BİR GAFLETLER MANZUMESİ: BALKAN FÂCİASI

A -
A +
Beş asırlık vatan topraklarının elden çıkmasına sebep olan Balkan Harbi, tarihte emsaline az rastlanan bir gaflet ve hıyanet silsilesinin neticesidir.
 
 
1908 darbesi, hem Bulgaristan’ın istiklâline, hem de Avusturya’nın Bosna’yı ilhakına yol açtı. Bosna’nın ilhakı, İtalya’nın Libya ve Oniki Ada’ya taarruzuna cesaret verdi. Sultan Hamid’i tekrar tahta çıkarmasından korktukları Arnavutların silahlarını toplayıp Sırplara karşı müdafaasız bırakmaları, Arnavut isyanını doğurdu.

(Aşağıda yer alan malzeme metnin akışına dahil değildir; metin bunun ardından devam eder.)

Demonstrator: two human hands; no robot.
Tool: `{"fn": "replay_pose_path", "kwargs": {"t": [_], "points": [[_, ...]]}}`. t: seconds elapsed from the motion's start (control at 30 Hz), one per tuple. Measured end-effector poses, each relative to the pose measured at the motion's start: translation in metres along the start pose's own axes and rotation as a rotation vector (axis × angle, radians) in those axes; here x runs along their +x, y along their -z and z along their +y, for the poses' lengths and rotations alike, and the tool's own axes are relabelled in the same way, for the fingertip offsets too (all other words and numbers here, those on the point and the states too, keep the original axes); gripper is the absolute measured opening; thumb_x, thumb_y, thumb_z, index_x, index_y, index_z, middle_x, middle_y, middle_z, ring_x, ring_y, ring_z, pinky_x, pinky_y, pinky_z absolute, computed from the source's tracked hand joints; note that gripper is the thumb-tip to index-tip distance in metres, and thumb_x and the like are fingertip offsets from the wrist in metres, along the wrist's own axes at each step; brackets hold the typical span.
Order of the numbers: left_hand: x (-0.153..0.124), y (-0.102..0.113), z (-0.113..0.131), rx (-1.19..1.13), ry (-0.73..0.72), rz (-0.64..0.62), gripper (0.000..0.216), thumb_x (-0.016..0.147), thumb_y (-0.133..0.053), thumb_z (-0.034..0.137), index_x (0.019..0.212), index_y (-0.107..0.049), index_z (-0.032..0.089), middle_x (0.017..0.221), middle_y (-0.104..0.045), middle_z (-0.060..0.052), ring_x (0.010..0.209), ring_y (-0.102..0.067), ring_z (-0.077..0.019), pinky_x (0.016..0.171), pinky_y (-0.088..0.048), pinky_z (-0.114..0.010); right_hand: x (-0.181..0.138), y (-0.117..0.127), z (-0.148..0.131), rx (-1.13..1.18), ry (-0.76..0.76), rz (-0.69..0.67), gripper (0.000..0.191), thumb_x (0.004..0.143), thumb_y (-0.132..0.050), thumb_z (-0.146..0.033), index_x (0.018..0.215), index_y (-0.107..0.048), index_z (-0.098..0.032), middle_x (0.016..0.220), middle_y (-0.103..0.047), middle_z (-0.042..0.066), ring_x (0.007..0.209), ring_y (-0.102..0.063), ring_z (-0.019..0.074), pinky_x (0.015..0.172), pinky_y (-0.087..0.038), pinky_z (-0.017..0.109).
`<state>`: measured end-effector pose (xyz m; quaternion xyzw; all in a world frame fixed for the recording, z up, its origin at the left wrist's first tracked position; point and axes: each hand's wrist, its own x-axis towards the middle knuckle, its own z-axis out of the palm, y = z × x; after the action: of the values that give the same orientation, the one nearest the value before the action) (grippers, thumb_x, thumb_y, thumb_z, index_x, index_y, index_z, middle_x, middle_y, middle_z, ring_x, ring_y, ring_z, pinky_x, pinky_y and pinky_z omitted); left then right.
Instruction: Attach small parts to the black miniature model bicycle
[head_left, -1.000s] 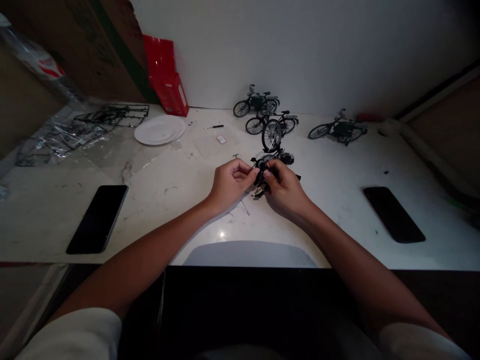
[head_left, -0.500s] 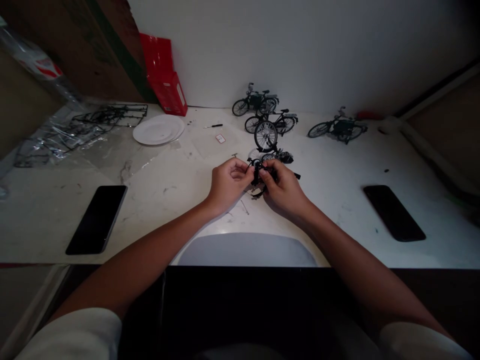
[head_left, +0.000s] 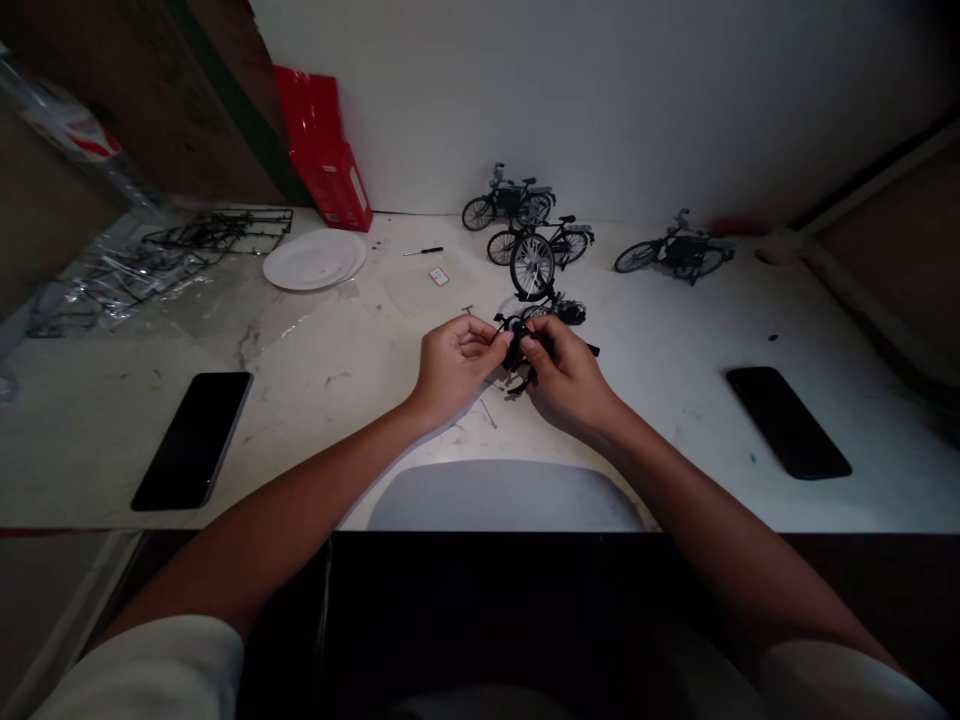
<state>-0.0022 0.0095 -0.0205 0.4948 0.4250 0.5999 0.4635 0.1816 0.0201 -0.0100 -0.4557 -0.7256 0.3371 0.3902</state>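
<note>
Between my two hands is a dark part of a model bicycle (head_left: 517,378), held just above the white table. My left hand (head_left: 459,365) pinches its left side with thumb and fingertips. On the other side my right hand (head_left: 564,370) wraps round it, thumb pressed on top. The fingers cover much of the part, so its exact shape is hidden. Right behind the hands lie more small bicycle parts (head_left: 571,312), and a spoked model wheel (head_left: 532,266) stands beyond them. Thin loose pieces (head_left: 488,414) rest below my left hand.
Finished-looking model bicycles (head_left: 510,200) stand at the back, another (head_left: 679,250) to the right. A small screwdriver (head_left: 424,251), white plates (head_left: 315,260), a red box (head_left: 341,185) and black part frames (head_left: 225,230) are left. Phones (head_left: 193,440) (head_left: 787,422) flank my arms.
The view has shifted very slightly. Both hands keep their grip on the bicycle part, with only a tiny movement of the fingers.
</note>
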Motion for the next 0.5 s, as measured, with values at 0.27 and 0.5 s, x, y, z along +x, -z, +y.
{"fn": "replay_pose_path", "kwargs": {"t": [0.27, 0.5], "points": [[-0.0013, -0.0031, 0.0008, -0.008, 0.013, 0.048, 0.046, 0.073, -0.097, 0.051, 0.075, -0.067, 0.017, 0.067, -0.071, -0.002, 0.057, -0.065, -0.0097, 0.054, -0.052, -0.020, -0.0008, -0.0001, 0.0011, 0.027, 0.015, -0.029, 0.036, 0.107, -0.057, -0.060, 0.110, -0.058, -0.025, 0.102, -0.066, 0.007, 0.101, -0.062, 0.0267, 0.082, -0.050, 0.040], [-0.0035, -0.0042, 0.0009, -0.003, 0.009, 0.065, 0.043, 0.071, -0.098, 0.047, 0.076, -0.068, 0.017, 0.068, -0.073, -0.002, 0.059, -0.068, -0.0111, 0.054, -0.053, -0.021, -0.0004, -0.0004, 0.0044, 0.057, -0.006, -0.043, 0.045, 0.104, -0.057, -0.070, 0.109, -0.059, -0.025, 0.098, -0.064, 0.005, 0.089, -0.058, 0.0234, 0.082, -0.047, 0.040]]}}
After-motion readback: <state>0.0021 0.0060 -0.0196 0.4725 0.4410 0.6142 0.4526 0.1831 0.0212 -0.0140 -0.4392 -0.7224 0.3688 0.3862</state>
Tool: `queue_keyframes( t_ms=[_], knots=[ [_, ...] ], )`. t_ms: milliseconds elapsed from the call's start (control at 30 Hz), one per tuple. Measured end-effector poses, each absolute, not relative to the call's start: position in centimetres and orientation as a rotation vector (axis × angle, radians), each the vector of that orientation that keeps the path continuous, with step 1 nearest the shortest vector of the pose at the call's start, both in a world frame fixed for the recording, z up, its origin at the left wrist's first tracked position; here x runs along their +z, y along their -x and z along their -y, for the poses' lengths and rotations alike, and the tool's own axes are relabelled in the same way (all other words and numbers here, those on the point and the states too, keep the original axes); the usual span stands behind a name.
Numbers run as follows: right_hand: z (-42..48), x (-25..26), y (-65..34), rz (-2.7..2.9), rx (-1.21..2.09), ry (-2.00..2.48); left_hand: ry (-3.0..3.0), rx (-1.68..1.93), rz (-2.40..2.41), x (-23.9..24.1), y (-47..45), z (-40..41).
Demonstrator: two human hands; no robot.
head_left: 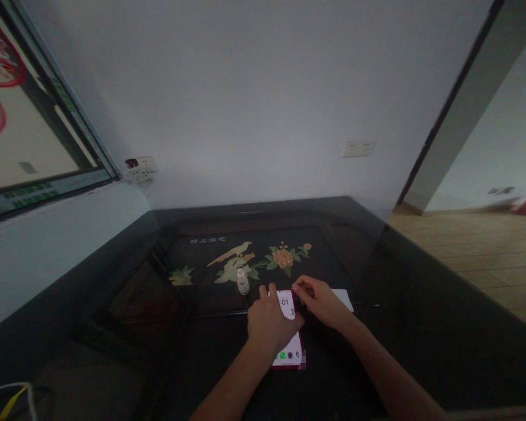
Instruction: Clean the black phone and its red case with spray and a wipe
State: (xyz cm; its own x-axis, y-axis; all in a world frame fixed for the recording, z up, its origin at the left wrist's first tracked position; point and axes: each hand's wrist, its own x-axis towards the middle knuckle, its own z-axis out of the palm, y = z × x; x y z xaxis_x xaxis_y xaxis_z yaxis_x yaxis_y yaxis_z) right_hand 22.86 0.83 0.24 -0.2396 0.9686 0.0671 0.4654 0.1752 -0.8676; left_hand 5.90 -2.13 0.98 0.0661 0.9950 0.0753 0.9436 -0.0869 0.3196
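A smartphone [291,345] with a lit screen and a red edge lies on the dark table. My left hand [269,324] reaches across it, fingers at its upper left edge and thumb along its right side, covering the middle of the screen. By the phone's upper right corner, my right hand [318,298] has thumb and forefinger pinched together; what they hold, if anything, is too small to make out. A small clear bottle with a white cap [242,282] stands upright just left of the phone. Behind my right wrist lies a flat white piece [344,299], partly hidden.
The glossy black table [193,351] carries a flower-and-bird picture [241,257] and meets the wall at the back. Wall sockets [357,148] sit above it, with a plugged adapter [137,169] near the window. White and yellow cables [15,397] lie at lower left.
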Motion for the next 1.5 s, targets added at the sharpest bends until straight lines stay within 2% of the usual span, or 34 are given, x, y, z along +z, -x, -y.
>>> queue_keyframes(
  t_ms=[400,733,1300,1500],
  knots=[
    [-0.9,0.4,-22.9,1.839,0.963,1.391,-2.115,0.339,-1.993,0.8,-5.6,2.2],
    [-0.8,0.5,-23.0,1.859,0.937,1.437,-2.118,0.416,-1.96,0.3,-4.9,2.6],
    [-1.0,-0.2,-23.1,1.804,0.958,1.401,-2.027,0.629,-1.952,0.4,-5.2,2.7],
    [-1.0,-0.2,-22.9,1.746,1.032,1.412,-1.86,0.875,-1.698,-0.3,-5.0,2.4]
  ],
)
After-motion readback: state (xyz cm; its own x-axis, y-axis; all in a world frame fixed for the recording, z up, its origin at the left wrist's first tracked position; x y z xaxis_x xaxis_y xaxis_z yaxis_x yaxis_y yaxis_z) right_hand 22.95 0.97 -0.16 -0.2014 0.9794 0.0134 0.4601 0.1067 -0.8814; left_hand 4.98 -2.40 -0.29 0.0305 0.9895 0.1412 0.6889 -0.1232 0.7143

Bir yandan Libya harbi, bir yandan Arnavut isyanı ile meşgul iken, Balkan devletçikleri, Rumeli’de kalan son Osmanlı topraklarını paylaşmak üzere Rusya ve İtalya’nın kışkırtmasıyla harekete geçti. Libya’yı işgal eden İtalya, Bâbıâli’yi böylece sulha razı edebilmek emelindeydi.

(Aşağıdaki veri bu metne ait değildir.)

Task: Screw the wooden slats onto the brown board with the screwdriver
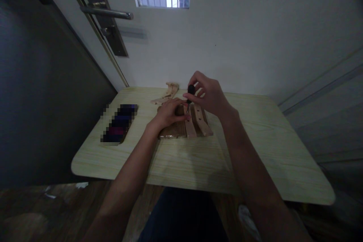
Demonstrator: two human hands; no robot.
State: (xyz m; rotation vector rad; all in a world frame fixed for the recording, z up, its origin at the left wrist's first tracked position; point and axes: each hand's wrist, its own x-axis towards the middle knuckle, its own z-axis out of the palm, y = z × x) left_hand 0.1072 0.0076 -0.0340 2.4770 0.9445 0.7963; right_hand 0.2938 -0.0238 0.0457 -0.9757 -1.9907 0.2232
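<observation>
A small screwdriver with a black handle point(191, 89) stands nearly upright in my right hand point(208, 92), its fingers closed round the handle. The shaft points down at a pale wooden strip point(190, 130) with holes, which lies across a brown, shiny-wrapped flat board point(171, 132). My left hand point(169, 113) leans on the board, thumb and forefinger holding the strip on either side of the screwdriver's tip. Whether a screw sits under the tip is too small to tell. A second wooden strip point(202, 121) with holes lies on the board to the right.
Behind the board lie loose pale wooden pieces point(171, 90). A blurred-out phone-like object point(120, 123) is at the left of the light wood-grain table point(255, 151). A white door point(241, 26) with a metal handle point(113, 13) rises just behind the table.
</observation>
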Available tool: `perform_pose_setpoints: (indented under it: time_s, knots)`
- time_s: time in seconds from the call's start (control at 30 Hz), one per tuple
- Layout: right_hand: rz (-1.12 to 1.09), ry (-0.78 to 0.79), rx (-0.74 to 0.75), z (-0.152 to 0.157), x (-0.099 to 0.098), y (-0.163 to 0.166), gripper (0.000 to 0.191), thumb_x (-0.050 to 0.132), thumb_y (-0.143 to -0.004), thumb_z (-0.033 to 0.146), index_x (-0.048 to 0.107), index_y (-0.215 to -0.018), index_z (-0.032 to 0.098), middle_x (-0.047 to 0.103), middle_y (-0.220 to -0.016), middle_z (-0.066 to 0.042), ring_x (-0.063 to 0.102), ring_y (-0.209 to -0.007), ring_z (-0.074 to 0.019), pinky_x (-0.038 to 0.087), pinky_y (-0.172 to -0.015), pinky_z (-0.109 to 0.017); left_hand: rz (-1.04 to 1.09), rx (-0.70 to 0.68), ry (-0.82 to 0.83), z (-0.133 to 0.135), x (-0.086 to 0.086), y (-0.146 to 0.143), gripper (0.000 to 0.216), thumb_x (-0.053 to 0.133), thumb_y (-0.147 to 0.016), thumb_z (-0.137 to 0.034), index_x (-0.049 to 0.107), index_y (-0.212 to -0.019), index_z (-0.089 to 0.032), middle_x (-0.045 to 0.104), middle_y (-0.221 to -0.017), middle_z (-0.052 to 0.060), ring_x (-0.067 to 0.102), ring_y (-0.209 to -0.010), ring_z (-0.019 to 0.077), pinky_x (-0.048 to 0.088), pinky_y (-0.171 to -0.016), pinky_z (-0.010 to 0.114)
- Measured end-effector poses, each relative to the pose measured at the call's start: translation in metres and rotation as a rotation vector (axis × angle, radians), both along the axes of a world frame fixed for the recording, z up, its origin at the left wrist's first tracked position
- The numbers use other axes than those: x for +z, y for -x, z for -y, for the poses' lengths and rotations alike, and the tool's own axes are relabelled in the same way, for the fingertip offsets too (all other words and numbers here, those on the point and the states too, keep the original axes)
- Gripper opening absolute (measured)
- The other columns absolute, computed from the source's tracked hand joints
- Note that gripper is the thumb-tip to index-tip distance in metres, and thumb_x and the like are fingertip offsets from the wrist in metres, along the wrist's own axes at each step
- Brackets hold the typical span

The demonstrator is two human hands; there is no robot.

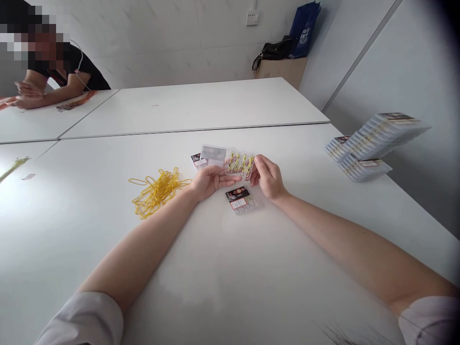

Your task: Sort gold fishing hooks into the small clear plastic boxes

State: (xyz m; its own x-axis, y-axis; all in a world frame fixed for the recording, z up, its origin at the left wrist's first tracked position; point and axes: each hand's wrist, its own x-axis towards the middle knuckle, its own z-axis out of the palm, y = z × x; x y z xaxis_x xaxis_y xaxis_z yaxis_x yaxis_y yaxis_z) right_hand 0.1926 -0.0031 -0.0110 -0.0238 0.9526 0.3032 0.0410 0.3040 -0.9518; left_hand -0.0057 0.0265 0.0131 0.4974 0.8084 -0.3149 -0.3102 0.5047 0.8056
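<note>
An opened clear plastic case (227,161) is held up over the table, its lid (213,153) folded out to the left. Several fishing hooks with yellow cord (244,164) lie side by side in its right half. My left hand (210,183) grips the case from below, fingers under it. At the right edge, my right hand (269,177) pinches the case between thumb and fingers. Just below lies a closed clear hook case (241,200) with a black label and white sticker. Another labelled case (196,159) is partly hidden behind the lid.
A heap of yellow loops (158,191) lies left of my left forearm. Stacked clear cases (381,139) stand at the table's right edge. Across the white table (201,108), a person (72,74) leans on their arms. A blue bag (304,29) sits on a cardboard box (280,68).
</note>
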Motion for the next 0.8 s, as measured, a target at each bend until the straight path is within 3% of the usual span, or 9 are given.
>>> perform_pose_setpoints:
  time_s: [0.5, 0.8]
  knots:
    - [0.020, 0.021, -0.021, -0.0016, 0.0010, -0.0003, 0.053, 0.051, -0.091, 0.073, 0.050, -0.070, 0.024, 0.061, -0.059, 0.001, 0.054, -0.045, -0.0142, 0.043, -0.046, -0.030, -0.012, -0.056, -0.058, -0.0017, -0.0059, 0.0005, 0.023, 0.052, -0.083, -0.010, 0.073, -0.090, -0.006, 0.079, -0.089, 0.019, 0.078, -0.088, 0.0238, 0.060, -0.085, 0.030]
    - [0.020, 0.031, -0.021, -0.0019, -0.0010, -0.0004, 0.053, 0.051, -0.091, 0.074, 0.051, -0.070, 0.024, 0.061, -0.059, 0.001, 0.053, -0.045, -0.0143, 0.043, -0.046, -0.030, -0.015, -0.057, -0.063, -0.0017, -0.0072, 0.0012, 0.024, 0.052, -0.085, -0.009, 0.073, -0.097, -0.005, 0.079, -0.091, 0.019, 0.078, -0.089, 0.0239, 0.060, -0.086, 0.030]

Sultan Hamid, Balkan devletlerini dengede tutar; onların birbirine husumetini körüklerdi. Halbuki Balkan Hristiyanları arasındaki kilise ihtilafını çözmek üzere İttihatçıların çıkarttığı Kiliseler Kanunu adlı ahmaklık şaheseri, bu ittifakı kolaylaştırdı. Sultan Hamid, bilhassa Ruslara karşı bir tampon olarak gördüğü Bulgaristan’ı dizinin dibinde tutmaya ayrı bir ihtimam gösterir; prensini sık sık onore ederdi. İttihatçılar, bu politikayı sürdürmemiştir.
 
İmanı kadar eminmiş
 
İtalyanlar Libya’ya asker çıkardığı esnada, Sadrazam Hakkı Paşa, İstanbul'daki İtalyan generali Robilan ile kulüpte poker oynuyordu. Daha evvel İtalyanlar Libya’yı işgal için planladıkları askerî manevraya bizim gafil Roma ataşesi Ali Fuad Paşa’yı da çağırmışlar; istila ordusu kumandanı ile çıkarttığı resim gazetelerde neşredilmişti. İşte Libya’nın kaybı, nasıl Hakkı Paşa hükûmetinin affedilmez gafletinin eseri ise; Balkan fâciasında da Said ve Muhtar Paşa hükûmetlerinin gafleti rol oynamıştır.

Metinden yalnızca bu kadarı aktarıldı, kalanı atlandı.